I looked for "oddball"-sized carbon seatposts a while back (26.8, 26.2) and after some pretty extensive searching, I came up empty-handed. I would see references to such creatures using Web searches, but when going to the actual shop site, only 27.2 or 31.6 would be available.

Good luck!


----------



## FatTireFred (Jan 31, 2005)

few 26.6 posts of any material
http://aebike.com/page.cfm?PageID=30&action=attributesearch&Category=185&type=T


----------



## CleavesF (Dec 31, 2007)

Thanks guys, I appreciate it. The quest continues...


----------



## RoadBikeVirgin (Nov 21, 2008)

What kind of bike are you looking to put the seatpost on?


----------



## cs1 (Sep 16, 2003)

RoadBikeVirgin said:


> What kind of bike are you looking to put the seatpost on?
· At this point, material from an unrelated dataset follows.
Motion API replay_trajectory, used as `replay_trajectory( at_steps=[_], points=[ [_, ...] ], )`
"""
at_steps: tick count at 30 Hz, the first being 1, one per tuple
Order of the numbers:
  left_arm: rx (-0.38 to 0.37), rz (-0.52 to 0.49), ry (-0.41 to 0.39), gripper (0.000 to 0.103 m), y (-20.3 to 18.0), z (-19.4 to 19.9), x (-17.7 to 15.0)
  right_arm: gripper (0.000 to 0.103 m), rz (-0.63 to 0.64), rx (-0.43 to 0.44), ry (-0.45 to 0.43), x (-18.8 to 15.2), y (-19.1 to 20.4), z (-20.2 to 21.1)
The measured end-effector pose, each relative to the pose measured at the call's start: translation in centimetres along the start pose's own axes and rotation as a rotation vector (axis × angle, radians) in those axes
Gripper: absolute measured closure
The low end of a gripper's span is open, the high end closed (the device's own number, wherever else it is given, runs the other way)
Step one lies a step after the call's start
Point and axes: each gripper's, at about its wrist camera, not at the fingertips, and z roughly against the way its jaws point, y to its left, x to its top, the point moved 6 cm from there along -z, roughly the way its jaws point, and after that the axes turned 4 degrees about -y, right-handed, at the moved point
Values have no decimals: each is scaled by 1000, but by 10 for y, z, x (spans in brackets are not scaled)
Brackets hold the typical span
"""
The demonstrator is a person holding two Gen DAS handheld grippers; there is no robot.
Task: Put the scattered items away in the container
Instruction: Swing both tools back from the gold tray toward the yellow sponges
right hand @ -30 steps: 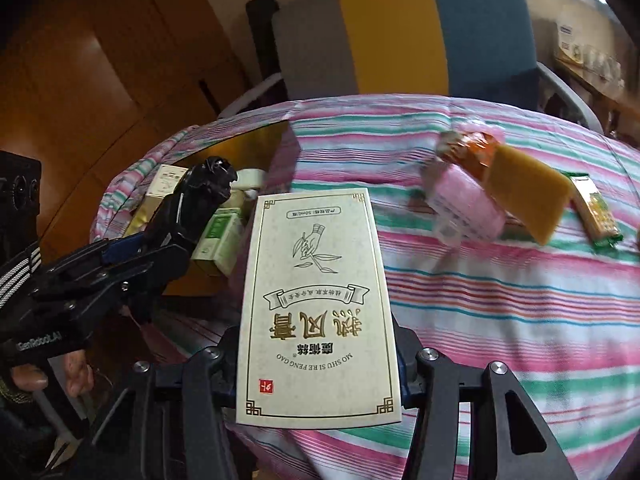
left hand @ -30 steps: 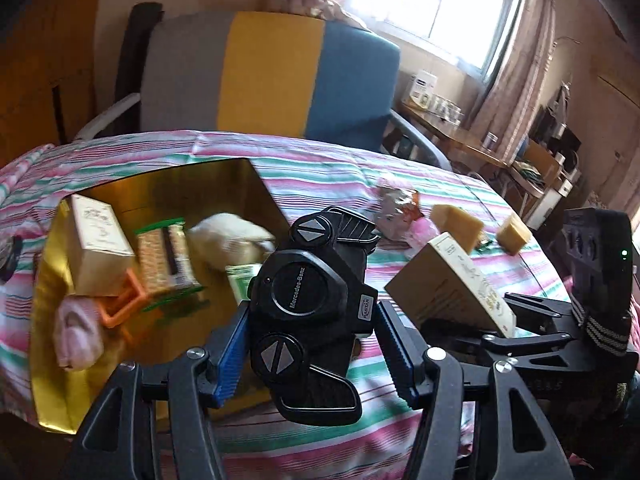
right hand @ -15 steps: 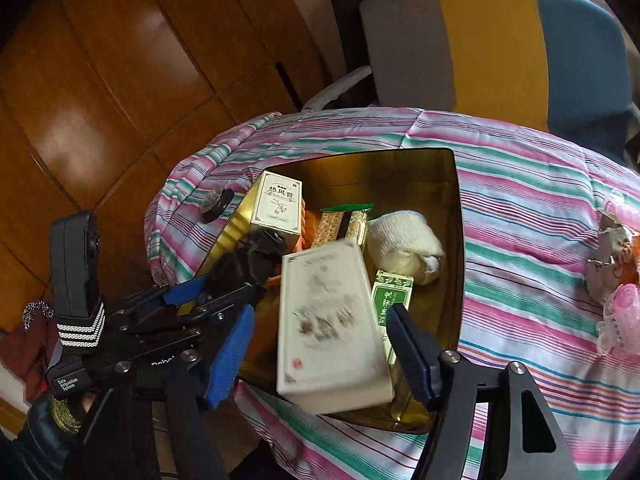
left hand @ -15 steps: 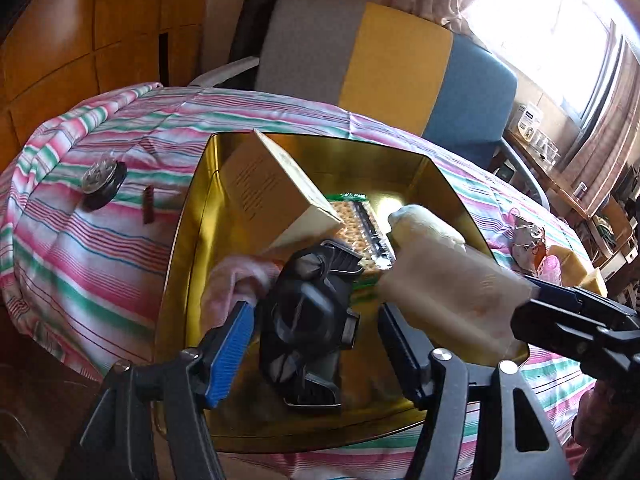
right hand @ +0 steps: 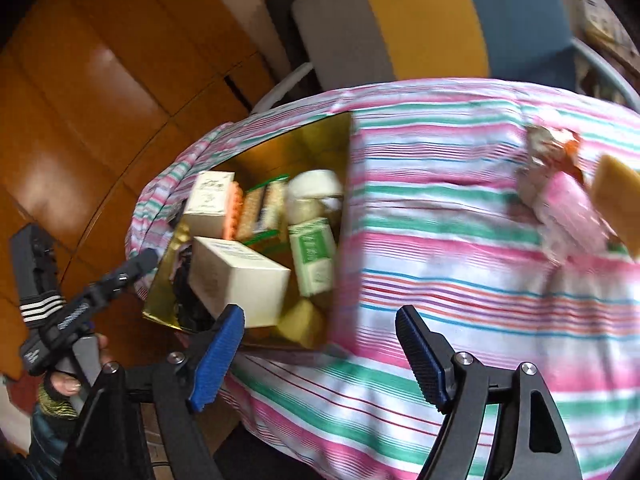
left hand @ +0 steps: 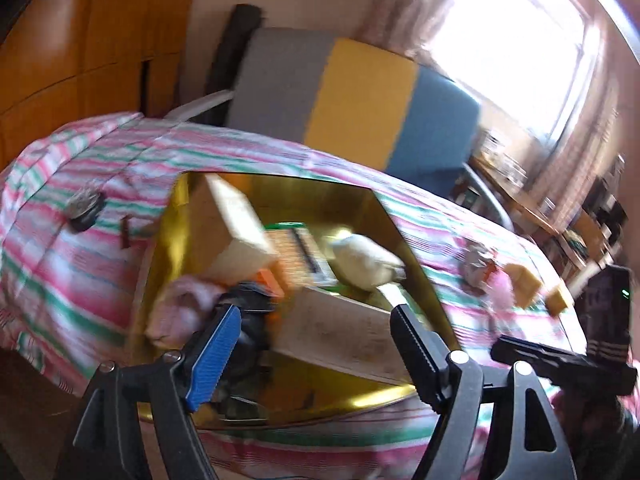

I'm wondering that myself. The only bike I have with size is a 1989 Rockhopper. Most mfg's haven't used that size in years.


----------



## Fixed (May 12, 2005)

*Alien?*



CleavesF said:


> Anyone got insight if there's any manufacturers that make carbon posts in this size?
> 
> I know I can get a Thomson, but I buy into marketing hype and I need explodalious carbon under my butt.
> 
> Cheers. :thumbsup:


You can get a USE Alien carbon, 25.0 mm, plus a shim. They make shims for just about every size.


----------



## phattony (Mar 18, 2009)

Price point has a Sette carbon post at 26.8 if you can ream the inside of your tube out
http://pricepoint.resultspage.com/search?p=Q&ts=custom&w=26.8&asug=&x=0&y=0


----------



## zigurate (Mar 3, 2009)

You mean basically taking an extra 2mm off


----------



## phattony (Mar 18, 2009)

not 2mm but 0.2 mm or 200 microns. Depending on your bike the seat tube diameter might not be that tight of a tolerance and you can work the seat post in there. Generally a liberal amount of grease would help, but since this is carbon fiber....


----------